Elisabeth put her sword into its scabbard in a second, understanding that she shouldn't have said that.

"It's fine," Barbossa said, stepping backwards and taking his seat again. "Ye did nothing wrong".

Elisabeth stirred in unease to ask the question she wanted to, but then overcame herself and inquired in a barely heard voice.

"Did all your crew die then, except for Pintel and Ragetti?"

"'ey'd been lucky to escape," Barbossa said, and with a pause continued grimly. "Damn it, lass, I wish 'ey were 'ere with me. Cobb an' Jacoby an' Twigg an' Andreas an' our Bo'sun, who never had a name, an' Koehler… Especially Koehler. 'e was a worthy lad".

"So why are you on sail to save Jack after all?" Elisabeth asked.

"I owe me life to Tia Dalma. She wants to save 'im, cause she needs 'im," Barbossa answered gloomily.

"Why does she need him?"

"That be a long story, Miss Swan, and the night is already short. Ye should take some rest," was the reply.

"I want to hear it, captain, please," Elisabeth was really interested and she didn't want to leave, understanding that this might be the only time when she could get to know the real captain Barbossa, not the mask he hid his true feelings behind.

"Well, if ye be determined to 'ear it…"

And so Elisabeth sat there, listening in growing wonder to the tale of the sea goddess Calypso, of captain Sao-Feng's Charts, of the Brethren Court and the Nine Pieces of Eight, about Davy Jones's story of love and suffer.

Dawn has already set outside the cabin's windows when Barbossa fell silent.

"So that's it," said Elisabeth, who felt slightly lost after all the amount of knowledge. "But how for haven's sake are we going to get those Charts?"

"Oh, I 'ave a plan for this," smirked the captain. "But I can not tell ye till I tell the crew the story ye just heard"

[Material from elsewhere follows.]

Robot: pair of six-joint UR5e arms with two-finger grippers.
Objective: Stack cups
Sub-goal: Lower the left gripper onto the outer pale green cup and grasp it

"You're going to tell them?"

"Why should I not?" Barbossa scowled, "They have the right to know. They be part of the operation. I be not Jack to keep secrets".

Elisabeth opened her mouth to say something in protect for Jack, but then suddenly somebody knocked on the door.

"Captain Barbossa?" Will's voice called from the outside.

Elisabeth was thrown into fever. She glanced helplessly at Barbossa, silently begging not to tell Will she was here. Barbossa nodded.

"What do ye want, lad?" he said loudly.

"Do you happen to know where Elisabeth is?"

Elisabeth wanted to fall through the deck into the sea. What would Will think if he finds her here? She blushed from a foul thought that occurred to her.

At the moment Barbossa stood up and while walking to the door pointed his finger to the empty space between the cupboard and the wall which could not be seen from the entrance. Elisabeth jumped up and quickly hid behind it. Barbossa opened the door.

"Good morning, captain," Will's voice sounded.

"Morning, mister Turner. Nay, I'm not supposed to know where ye lost your precious lass".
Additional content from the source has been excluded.